Un PDF envoyé par e-mail est-il une facture électronique ?

Non. Une facture PDF envoyée par e-mail n’est pas une facture électronique au sens de la réforme. La facture électronique doit comporter des données structurées et transiter par une plateforme agréée (article 289 bis du CGI).

Les micro-entrepreneurs en franchise de TVA sont-ils concernés ?

Oui. Dès lors qu’ils exercent une activité économique indépendante à titre habituel, ils sont assujettis à la TVA (même s’ils n’en sont pas redevables) et entrent dans le champ de la réforme, au moins en réception à partir de septembre 2026 et en émission à partir de septembre 2027.

Et les SCI, SARL, SASU, EURL — sont-elles concernées ?

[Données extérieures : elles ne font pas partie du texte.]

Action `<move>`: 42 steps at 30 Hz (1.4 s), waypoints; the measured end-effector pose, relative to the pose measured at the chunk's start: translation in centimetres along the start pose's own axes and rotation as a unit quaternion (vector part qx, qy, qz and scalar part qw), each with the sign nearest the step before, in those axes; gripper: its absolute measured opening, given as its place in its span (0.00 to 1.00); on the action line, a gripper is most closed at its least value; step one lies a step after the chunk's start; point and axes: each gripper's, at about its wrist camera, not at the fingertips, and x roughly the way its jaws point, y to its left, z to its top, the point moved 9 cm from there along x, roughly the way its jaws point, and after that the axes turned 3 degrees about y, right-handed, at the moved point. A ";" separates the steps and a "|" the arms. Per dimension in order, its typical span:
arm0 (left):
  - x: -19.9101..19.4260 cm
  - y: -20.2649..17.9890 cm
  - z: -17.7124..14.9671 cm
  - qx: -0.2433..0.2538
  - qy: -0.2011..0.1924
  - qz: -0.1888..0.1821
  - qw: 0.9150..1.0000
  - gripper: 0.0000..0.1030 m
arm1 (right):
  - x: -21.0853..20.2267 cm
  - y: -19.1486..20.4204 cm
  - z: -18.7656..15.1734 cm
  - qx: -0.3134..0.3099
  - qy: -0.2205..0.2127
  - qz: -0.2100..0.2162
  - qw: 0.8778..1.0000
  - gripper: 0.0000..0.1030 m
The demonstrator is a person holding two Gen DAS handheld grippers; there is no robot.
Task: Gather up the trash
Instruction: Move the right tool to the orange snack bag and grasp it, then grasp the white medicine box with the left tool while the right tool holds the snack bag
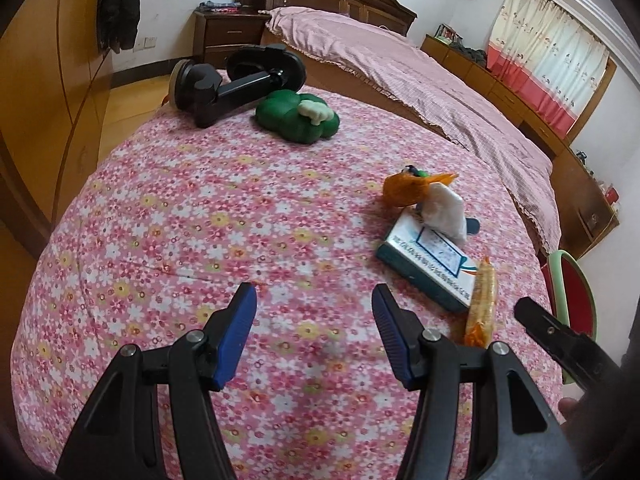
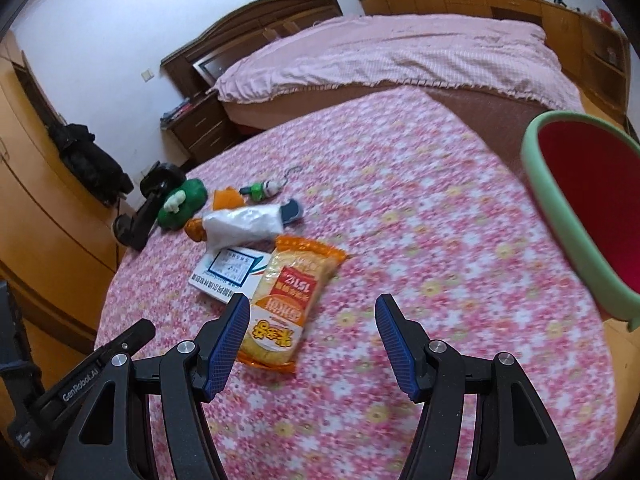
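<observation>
On a table with a pink flowered cloth lies a heap of litter: an orange snack packet, a white and teal box, a crumpled white wrapper and an orange scrap. The same snack packet and box show at the right of the left wrist view. My left gripper hovers open over bare cloth, left of the box. My right gripper is open too, low over the cloth, its left finger beside the packet's near end. A red bin with a green rim stands at the table's right edge.
A green plush toy and a black phone holder lie at the table's far left. A small keychain figure and a blue-grey object sit behind the litter. Beyond are a bed with a pink cover, a nightstand and wooden cabinets.
</observation>
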 end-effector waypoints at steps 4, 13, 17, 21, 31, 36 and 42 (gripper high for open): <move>0.5 0.4 0.0 -0.005 0.005 -0.003 1.000 0.58 | 1.4 1.1 -0.4 -0.003 0.015 0.007 1.000 0.65; 1.2 0.7 0.0 -0.010 0.010 -0.008 1.000 0.58 | 3.3 2.0 -0.5 -0.001 0.030 0.015 0.999 0.65; 1.4 0.8 -0.1 -0.012 0.012 -0.009 1.000 0.58 | 3.9 2.0 -0.8 0.003 0.037 0.025 0.999 0.64; 1.4 0.8 -0.3 -0.013 0.014 -0.010 1.000 0.58 | 4.1 1.9 -0.9 -0.007 0.037 0.021 0.999 0.42; 1.4 -2.3 -0.4 0.013 0.021 -0.027 0.999 0.58 | 1.5 -0.7 -0.5 -0.001 0.011 0.017 1.000 0.40; 1.5 -4.9 -0.8 0.034 0.030 -0.044 0.998 0.58 | -0.6 -3.0 -0.1 0.010 -0.011 0.007 1.000 0.41; 1.6 -9.1 -0.4 0.070 0.030 -0.058 0.995 0.58 | -2.6 -5.0 0.4 0.018 -0.036 -0.006 0.999 0.41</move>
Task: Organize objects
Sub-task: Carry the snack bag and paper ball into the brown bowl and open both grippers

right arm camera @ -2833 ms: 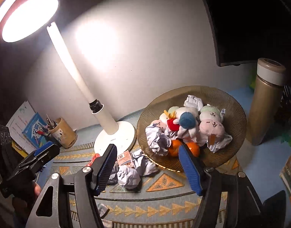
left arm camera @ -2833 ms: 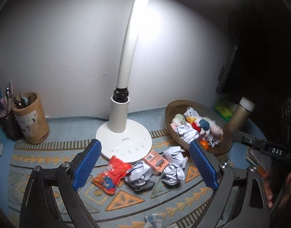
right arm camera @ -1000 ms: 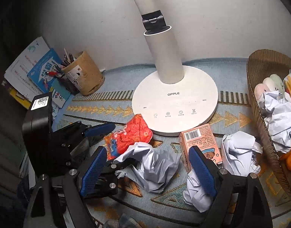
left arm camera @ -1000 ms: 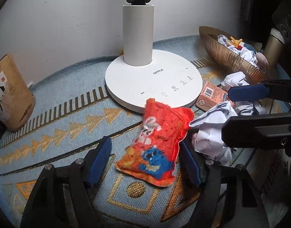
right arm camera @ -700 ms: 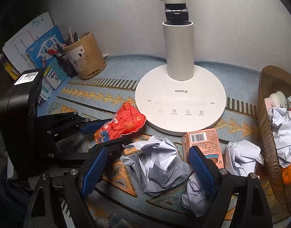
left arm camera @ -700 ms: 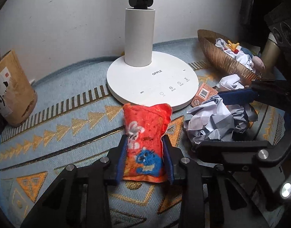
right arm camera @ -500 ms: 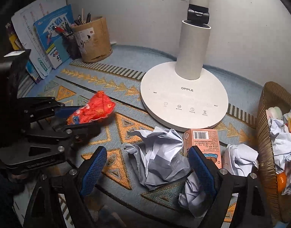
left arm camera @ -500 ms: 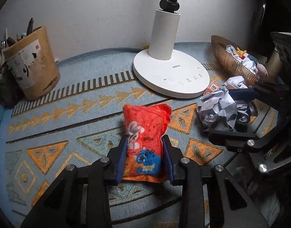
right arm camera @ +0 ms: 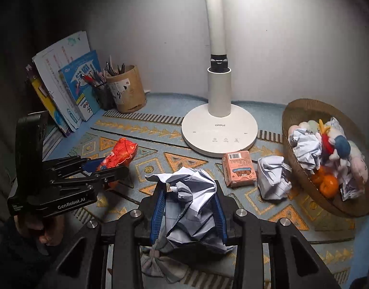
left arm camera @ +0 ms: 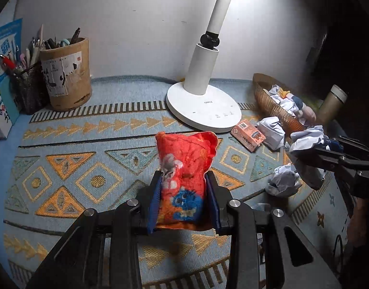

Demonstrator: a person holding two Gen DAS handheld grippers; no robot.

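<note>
1. Far left, against the wall: books (right arm camera: 64,82) stood on edge, with a mesh pen cup (left arm camera: 28,91) and a cardboard pen holder (left arm camera: 65,74) beside them on the patterned mat (left arm camera: 88,159) covering the desk.
2. Left gripper (left arm camera: 183,198): fingers (left arm camera: 154,200) narrow, clamped on the lower half of the red snack packet (left arm camera: 184,168), which was held clear above the mat.
3. Centre rear: white lamp (right arm camera: 219,130), its round base flat on the mat, its stem rising out of view.
4. Right gripper (right arm camera: 188,210): fingers (right arm camera: 158,207) closed on a large crumpled paper ball (right arm camera: 191,200), held off the mat.
5. In front of the lamp base lay a small pink box (right arm camera: 238,168); a second paper ball (right arm camera: 272,177) lay just beside it on the right.
6. A third, smaller paper wad (left arm camera: 283,180) lay nearer, below the right gripper as the left camera saw it.
7. Far right: woven basket (right arm camera: 304,110) holding paper, plush toys and oranges (right arm camera: 327,183); a tan flask (left arm camera: 333,103) stood behind it.
</note>
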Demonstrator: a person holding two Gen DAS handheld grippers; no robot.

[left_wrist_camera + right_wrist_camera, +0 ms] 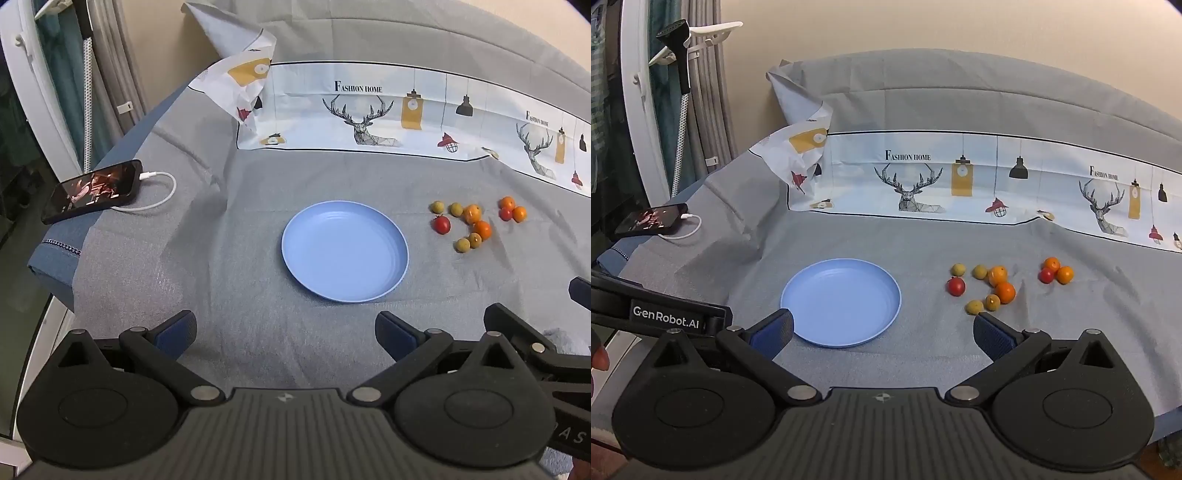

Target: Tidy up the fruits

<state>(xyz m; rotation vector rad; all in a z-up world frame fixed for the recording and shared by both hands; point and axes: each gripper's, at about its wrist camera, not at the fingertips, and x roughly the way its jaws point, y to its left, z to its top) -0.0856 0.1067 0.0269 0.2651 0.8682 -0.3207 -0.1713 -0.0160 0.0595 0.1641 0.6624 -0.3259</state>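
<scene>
A light blue plate (345, 251) lies empty on the grey cloth; it also shows in the right wrist view (842, 306). To its right lie several small fruits: a red one (441, 224) (956, 286), oranges (482, 229) (1005, 291), yellow-green ones (463, 244) (974, 306), and a separate trio (511, 209) (1055, 272). My left gripper (284, 332) is open and empty, just short of the plate's near edge. My right gripper (882, 334) is open and empty, spanning from the plate's near edge to the nearest yellow-green fruit.
A black phone (92, 190) on a white charging cable (159, 199) lies at the table's left edge. A printed deer-pattern cloth (369, 110) rises along the back. The left gripper's body (657, 314) shows at the right wrist view's left edge.
</scene>
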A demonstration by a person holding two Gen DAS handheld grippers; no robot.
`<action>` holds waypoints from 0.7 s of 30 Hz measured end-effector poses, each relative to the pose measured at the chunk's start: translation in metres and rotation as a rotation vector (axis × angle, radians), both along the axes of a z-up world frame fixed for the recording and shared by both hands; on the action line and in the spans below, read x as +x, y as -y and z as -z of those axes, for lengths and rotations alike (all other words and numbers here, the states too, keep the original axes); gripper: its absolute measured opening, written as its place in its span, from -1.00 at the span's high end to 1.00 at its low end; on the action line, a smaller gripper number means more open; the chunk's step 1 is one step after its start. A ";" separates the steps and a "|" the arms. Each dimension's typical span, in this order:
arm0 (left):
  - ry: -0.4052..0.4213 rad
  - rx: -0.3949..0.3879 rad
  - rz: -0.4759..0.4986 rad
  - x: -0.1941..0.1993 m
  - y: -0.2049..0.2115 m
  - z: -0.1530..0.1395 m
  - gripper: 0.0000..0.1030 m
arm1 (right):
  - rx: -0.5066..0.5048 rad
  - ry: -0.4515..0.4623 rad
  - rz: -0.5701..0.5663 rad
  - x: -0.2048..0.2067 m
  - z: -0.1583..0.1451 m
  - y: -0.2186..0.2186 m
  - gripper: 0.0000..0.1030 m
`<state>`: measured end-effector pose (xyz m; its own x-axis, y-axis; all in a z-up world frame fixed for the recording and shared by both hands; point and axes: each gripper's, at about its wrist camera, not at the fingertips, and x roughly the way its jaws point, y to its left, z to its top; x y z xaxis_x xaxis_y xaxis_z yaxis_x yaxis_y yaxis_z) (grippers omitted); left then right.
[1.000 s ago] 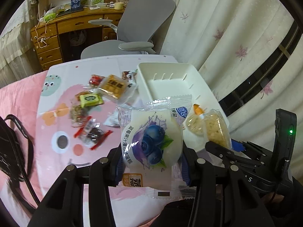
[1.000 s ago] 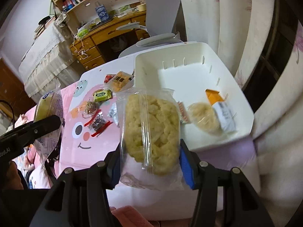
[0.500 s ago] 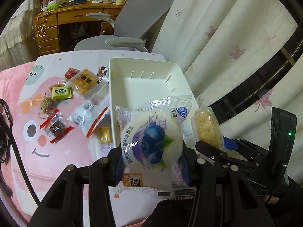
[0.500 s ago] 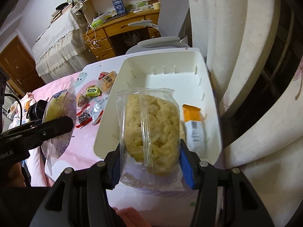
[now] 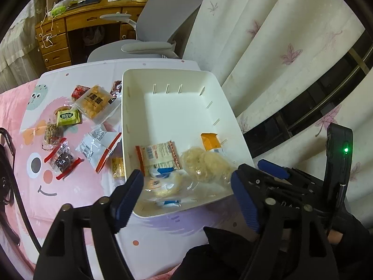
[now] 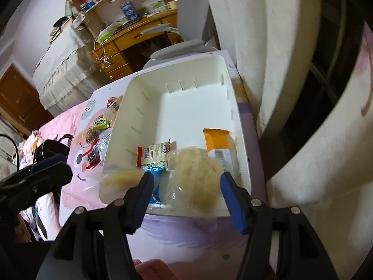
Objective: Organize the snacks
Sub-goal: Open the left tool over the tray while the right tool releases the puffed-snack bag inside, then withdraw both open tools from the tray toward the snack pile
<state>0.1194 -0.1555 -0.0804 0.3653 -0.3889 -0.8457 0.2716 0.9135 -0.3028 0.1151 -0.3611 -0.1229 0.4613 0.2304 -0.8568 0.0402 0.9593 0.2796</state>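
A white bin point(image 5: 177, 74) point(image 6: 177, 65) stands on the pink table. In it lie an orange-edged packet point(image 5: 158, 155) point(image 6: 155, 155), an orange packet point(image 5: 211, 141) point(image 6: 216, 137), a pale rice cake point(image 5: 205, 165) point(image 6: 198, 175) and a blurred, falling blueberry bun packet point(image 5: 163, 186) point(image 6: 121, 177). My left gripper point(image 5: 186, 196) is open and empty over the bin's near end. My right gripper point(image 6: 186, 191) is open and empty over the rice cake. Several snacks lie left of the bin: a square yellow packet point(image 5: 95, 101), a green packet point(image 5: 67, 117), a dark candy point(image 5: 64, 159).
A grey office chair point(image 5: 149, 23) and a wooden desk point(image 5: 77, 23) stand beyond the table. A curtain point(image 5: 268, 35) hangs close on the right of the bin. A black strap point(image 5: 9, 170) lies at the table's left edge.
Both grippers have opened. The blueberry bun left my left gripper and the rice cake left my right gripper; both are now in the bin's near end.
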 end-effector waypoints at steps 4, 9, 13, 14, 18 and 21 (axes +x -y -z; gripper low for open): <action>-0.018 0.005 0.013 0.002 0.002 0.003 -0.52 | 0.006 -0.009 0.014 -0.002 0.003 0.002 -0.16; -0.034 0.016 0.028 0.004 0.000 0.007 -0.52 | 0.015 -0.032 0.011 0.001 0.007 -0.003 -0.17; -0.045 0.021 0.018 0.003 -0.010 0.009 -0.52 | 0.028 -0.063 0.002 0.004 0.012 -0.012 -0.17; -0.048 0.020 0.012 0.003 -0.014 0.010 -0.52 | 0.027 -0.069 -0.002 0.004 0.013 -0.015 -0.17; -0.067 0.023 -0.012 0.000 -0.034 0.014 -0.52 | 0.026 -0.081 -0.029 0.006 0.014 -0.033 -0.17; -0.078 0.033 -0.034 -0.003 -0.052 0.017 -0.52 | 0.032 -0.089 -0.038 0.007 0.016 -0.048 -0.17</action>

Toute société assujettie à la TVA (SARL, SASU, EURL…) doit pouvoir recevoir des factures électroniques dès le 1er septembre 2026, puis les émettre au 1er septembre 2027 (dès 2026 pour les GE/ETI). Les SCI civiles non assujetties à la TVA ne sont pas dans le champ de la réforme ; une SCI assujettie (location commerciale, ventes, option) y est soumise aux mêmes dates que les PME.

Être en capacité de recevoir en 2026, ça veut dire devoir émettre aussi ?

Non, et c’est une confusion fréquente. L’obligation de réception (1er septembre 2026) impose d’être joignable en dématérialisé : apparaître dans l’annuaire tenu par le portail public de facturation avec un point de réception identifié. Elle ne déclenche pas l’obligation d’émission, qui n’arrive pour les PME et micro-entreprises qu’au 1er septembre 2027. Concrètement, un micro-entrepreneur peut passer la phase 2026 avec la réception de base du portail public (gratuite) et continuer à envoyer ses propres factures comme aujourd’hui — il choisira une plateforme agréée quand l’émission deviendra obligatoire. Attention toutefois : le portail public ne couvre pas tous les besoins (la DGFiP le précise dans sa FAQ « idées reçues »), et s’inscrire tôt à une plateforme agréée sécurise la transition.

Faut-il choisir la même plateforme que son client ?

Non. Chaque entreprise est libre de choisir sa plateforme agréée. Les plateformes s’échangent les factures entre elles automatiquement.

La facturation électronique remplace-t-elle les déclarations de TVA ?

Pas immédiatement. La DGFiP indique que les déclarations de TVA restent obligatoires pour le moment. La réforme vise à terme à simplifier les obligations déclaratives, mais cette évolution n’est pas encore effective.


Sources : Entreprendre Service Public (fiches F39785, F23208 ; vérifiées en 2026) ; impots.gouv.fr (FAQ facturation électronique, janvier 2026) ; loi n° 2023-1322 du 29 décembre 2023, article 91 ; décret n° 2026-677 du 27 juillet 2026.